How do I forgive someone who hurt me?

In Islam, forgiveness is not simply a personal virtue but a deeply theological act. It is understood against the backdrop of God's own nature: one of the most repeated divine names is Al-Ghafur, the Repeatedly Forgiving, and Al-Afuw, the one who pardons and erases. The Quran returns to these names constantly, not as abstract descriptions but as active realities. The logic running through Islamic ethics is that human beings are invited to reflect divine qualities in their own conduct. When you struggle to forgive someone, you are being asked to draw on something larger than your own emotional resources. You are being asked to act in conscious imitation of a God who forgives far greater wrongs than any human has committed against you.

Islamic thought makes an important distinction that is easy to miss. There is a difference between forgiveness and the erasure of consequences. Islam does not require you to pretend the harm did not happen, to reconcile with someone dangerous, or to surrender your legitimate rights. If someone wrongs you, Islamic law gives you the right to seek justice, and exercising that right is entirely honourable. What forgiveness addresses is something internal: the knot of resentment that sits in the chest and poisons the one who carries it. Classical scholars in the tradition of Islamic ethics, drawing on both Quranic guidance and the example of the Prophet Muhammad, peace be upon him, consistently distinguished between the legal right to redress and the spiritual work of releasing bitterness. You can pursue justice and still work toward forgiveness. The two are not in conflict.

The example of the Prophet is central here.
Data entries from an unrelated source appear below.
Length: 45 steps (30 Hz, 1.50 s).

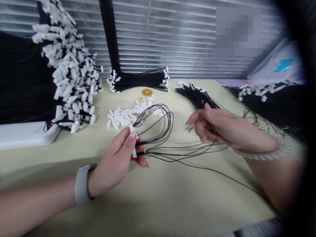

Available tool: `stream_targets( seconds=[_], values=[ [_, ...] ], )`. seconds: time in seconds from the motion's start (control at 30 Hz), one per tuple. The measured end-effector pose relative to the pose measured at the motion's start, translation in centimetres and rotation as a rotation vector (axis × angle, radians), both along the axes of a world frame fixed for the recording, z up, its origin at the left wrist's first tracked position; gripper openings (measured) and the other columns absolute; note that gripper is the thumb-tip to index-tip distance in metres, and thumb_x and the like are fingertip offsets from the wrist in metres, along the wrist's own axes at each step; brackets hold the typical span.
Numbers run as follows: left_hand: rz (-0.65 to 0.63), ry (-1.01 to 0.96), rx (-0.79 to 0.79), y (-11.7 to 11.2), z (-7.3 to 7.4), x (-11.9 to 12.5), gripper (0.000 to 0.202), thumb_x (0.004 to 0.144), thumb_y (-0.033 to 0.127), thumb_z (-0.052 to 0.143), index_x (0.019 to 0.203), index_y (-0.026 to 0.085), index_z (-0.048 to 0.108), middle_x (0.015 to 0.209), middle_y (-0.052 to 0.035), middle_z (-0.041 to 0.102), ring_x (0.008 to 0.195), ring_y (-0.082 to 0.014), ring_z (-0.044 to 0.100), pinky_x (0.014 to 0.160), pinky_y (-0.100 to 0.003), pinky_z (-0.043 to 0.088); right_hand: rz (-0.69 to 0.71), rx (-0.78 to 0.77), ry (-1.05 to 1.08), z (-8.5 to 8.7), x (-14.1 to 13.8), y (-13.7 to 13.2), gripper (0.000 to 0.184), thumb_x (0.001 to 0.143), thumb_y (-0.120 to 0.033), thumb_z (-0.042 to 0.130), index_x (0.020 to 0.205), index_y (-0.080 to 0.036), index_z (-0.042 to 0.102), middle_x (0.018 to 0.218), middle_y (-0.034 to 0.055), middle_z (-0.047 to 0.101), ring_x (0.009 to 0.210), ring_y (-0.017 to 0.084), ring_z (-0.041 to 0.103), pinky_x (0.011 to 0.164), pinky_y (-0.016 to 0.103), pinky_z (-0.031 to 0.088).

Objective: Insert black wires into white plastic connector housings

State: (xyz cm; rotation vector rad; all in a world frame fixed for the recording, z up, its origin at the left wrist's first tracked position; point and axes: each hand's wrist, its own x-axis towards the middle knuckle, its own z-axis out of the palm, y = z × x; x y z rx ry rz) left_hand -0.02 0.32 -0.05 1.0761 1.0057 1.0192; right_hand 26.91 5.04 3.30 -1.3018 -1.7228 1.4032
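Note:
My left hand [123,144] is closed, thumb pressed over a white connector [134,152] with thin black wires coming out of it. Some of these wires [170,123] bend back in a loop above the fingers; others trail right across the table and pass beneath my right wrist. My right hand [207,123] hovers at the near end of a bundle of black wires [194,93], fingers curled and thumb on top. What lies between those fingers is hidden. Loose white connectors [120,117] are scattered in a pile just beyond my left hand.
A tall heap of black cables with white connectors [71,72] stands at left above a white case [27,135]. Tied cables [140,81] lie at the back beside a yellow ring [147,92]. More black cables [278,105] and a plastic bag [271,65] sit at right, before window blinds.

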Motion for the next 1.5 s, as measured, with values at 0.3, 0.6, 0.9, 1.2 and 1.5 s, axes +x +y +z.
stream_targets(
  seconds=[0.3, 0.6, 0.9, 1.2, 1.5],
  values=[
    [-0.035, 0.014, 0.043, -0.1, 0.3, 0.1, 0.021, 0.088, 0.038, 0.038, 0.082, 0.018, 0.043, 0.077, 0.0019, 0.049, 0.058, -0.0087, 0.056, 0.059, -0.029, 0.052, -0.696, 0.500, 0.523, 0.9, 0.8, 1.7, 0.005, 0.082, -0.027, 0.048, 0.084, -0.023, 0.047, 0.056, -0.0063, 0.037, 0.034, 0.004, 0.029, 0.035, 0.023, 0.021],
    [-0.065, -0.004, -0.056, 0.3, 0.2, 0.0, 0.023, 0.087, 0.039, 0.039, 0.079, 0.018, 0.041, 0.067, 0.0046, 0.046, 0.050, -0.0088, 0.056, 0.055, -0.029, 0.053, -0.616, 0.553, 0.411, 0.2, -0.4, 1.2, 0.007, 0.081, -0.025, 0.053, 0.084, -0.025, 0.047, 0.057, -0.0047, 0.047, 0.036, 0.006, 0.034, 0.035, 0.022, 0.024],
    [-0.206, 0.065, -0.084, 0.2, 0.1, -0.1, 0.026, 0.087, 0.042, 0.037, 0.079, 0.018, 0.042, 0.063, 0.0049, 0.047, 0.046, -0.0097, 0.057, 0.050, -0.026, 0.051, 0.023, 0.803, -0.281, -1.0, -5.7, -4.0, 0.008, 0.079, -0.018, 0.057, 0.083, -0.020, 0.063, 0.071, 0.0004, 0.058, 0.064, 0.008, 0.052, 0.059, 0.022, 0.042],
    [-0.269, 0.132, -0.091, 0.2, 0.2, 0.0, 0.026, 0.086, 0.043, 0.037, 0.078, 0.019, 0.043, 0.065, 0.0039, 0.047, 0.049, -0.0088, 0.055, 0.053, -0.026, 0.051, 0.112, 0.829, -0.358, -1.4, -7.2, -4.7, 0.013, 0.083, -0.016, 0.047, 0.078, -0.017, 0.058, 0.064, -0.0006, 0.049, 0.060, 0.008, 0.045, 0.056, 0.021, 0.035],
    [-0.322, 0.158, -0.087, 0.1, 0.1, 0.0, 0.026, 0.086, 0.043, 0.038, 0.079, 0.019, 0.043, 0.065, 0.0040, 0.046, 0.052, -0.0087, 0.054, 0.055, -0.027, 0.052, 0.133, 0.813, -0.401, -2.0, -7.6, -4.6, 0.015, 0.084, -0.018, 0.045, 0.077, -0.016, 0.058, 0.065, 0.0001, 0.049, 0.062, 0.009, 0.043, 0.058, 0.023, 0.034]
  ],
)
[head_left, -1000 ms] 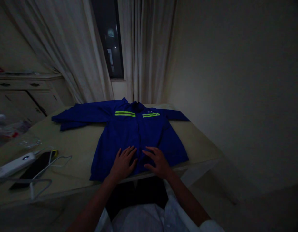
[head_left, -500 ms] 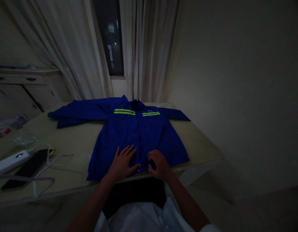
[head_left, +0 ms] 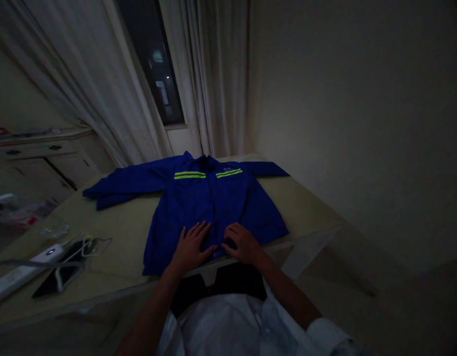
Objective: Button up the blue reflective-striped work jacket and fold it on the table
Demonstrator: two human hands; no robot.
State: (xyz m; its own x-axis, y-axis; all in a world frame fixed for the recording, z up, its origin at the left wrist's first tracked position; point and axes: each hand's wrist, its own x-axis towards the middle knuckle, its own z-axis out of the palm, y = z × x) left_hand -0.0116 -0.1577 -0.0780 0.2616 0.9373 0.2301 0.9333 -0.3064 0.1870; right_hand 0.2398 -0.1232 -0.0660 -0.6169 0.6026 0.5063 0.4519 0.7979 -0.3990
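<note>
A blue work jacket (head_left: pixel 209 202) with two yellow-green reflective stripes lies spread front-up on a beige table (head_left: pixel 113 232), its sleeves stretched out to both sides. My left hand (head_left: pixel 189 247) rests flat on the jacket's lower front, fingers apart. My right hand (head_left: pixel 240 243) sits just to its right, fingers curled and pinching the jacket's front edge close to the hem. A small button shows between the two hands.
A white power strip (head_left: pixel 21 269), a dark phone (head_left: pixel 56 279) and a white wire hanger (head_left: pixel 83 247) lie on the table's left. A clear dish (head_left: pixel 54 230) sits behind them. Curtains (head_left: pixel 213 84), a dark window and a cabinet (head_left: pixel 46 158) stand behind; a bare wall is right.
My right hand has gone from lying flat to curling onto the jacket's front edge. The left hand stays flat. The view has tilted and shifted.
</note>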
His life, particularly the accounts of how he responded after years of persecution in Mecca, is treated not as an impossible standard but as a practical model. When circumstances changed dramatically in his favour, the pattern his companions recorded was one of pardoning rather than retribution, even toward people who had caused serious harm. For Muslims, this is not mere biography. It functions as a lived commentary on what the Quran asks of believers. The tradition also draws on stories of earlier prophets, and on the teachings of later scholars who wrote at length about the heart, including figures in the Sufi tradition such as Al-Ghazali, whose work on the inner life addressed resentment, envy and injury in careful, practical terms. The consensus across these sources is that holding onto grudges harms the one who holds them, spiritually and psychologically, more than it harms anyone else.

Where Islam adds something distinctive is in connecting forgiveness to hope. The reasoning found repeatedly in the Quran and in prophetic hadith is essentially reciprocal in a profound sense: those who pardon others are promised that God will pardon them. This is not a transaction in a cold sense. It is more like an opening. When you find it genuinely difficult to release anger toward someone who hurt you, the tradition suggests you begin not by trying to feel differently but by asking God for the ability to forgive. You acknowledge that you cannot do this alone. That honest acknowledgement is itself a form of prayer, and the tradition treats it as the beginning of a real interior movement rather than a performance. Forgiveness in this framework is something you grow into, often slowly, rather than something you declare once and consider finished.

There is also honesty in the tradition about the difficulty of this. Islamic ethics does not sentimentalise forgiveness or suggest it should be painless. The word afw, pardon or forgiveness, carries a sense of wiping away, and wiping something away takes effort. Scholars in the ethical tradition have written about the need to repeatedly choose forgiveness, to renew that intention when the hurt resurfaces, which it will. What you are being asked to do is not to perform a feeling you do not have, but to hold an intention and to ask for God's help in making it real over time. For someone genuinely wrestling with a serious injury, whether betrayal, cruelty, or loss caused by another person, Islam offers no quick resolution. What it offers instead is a framework in which your struggle is witnessed, your wound is not dismissed, and the work of releasing resentment is understood as one of the more serious and honourable things a person can undertake.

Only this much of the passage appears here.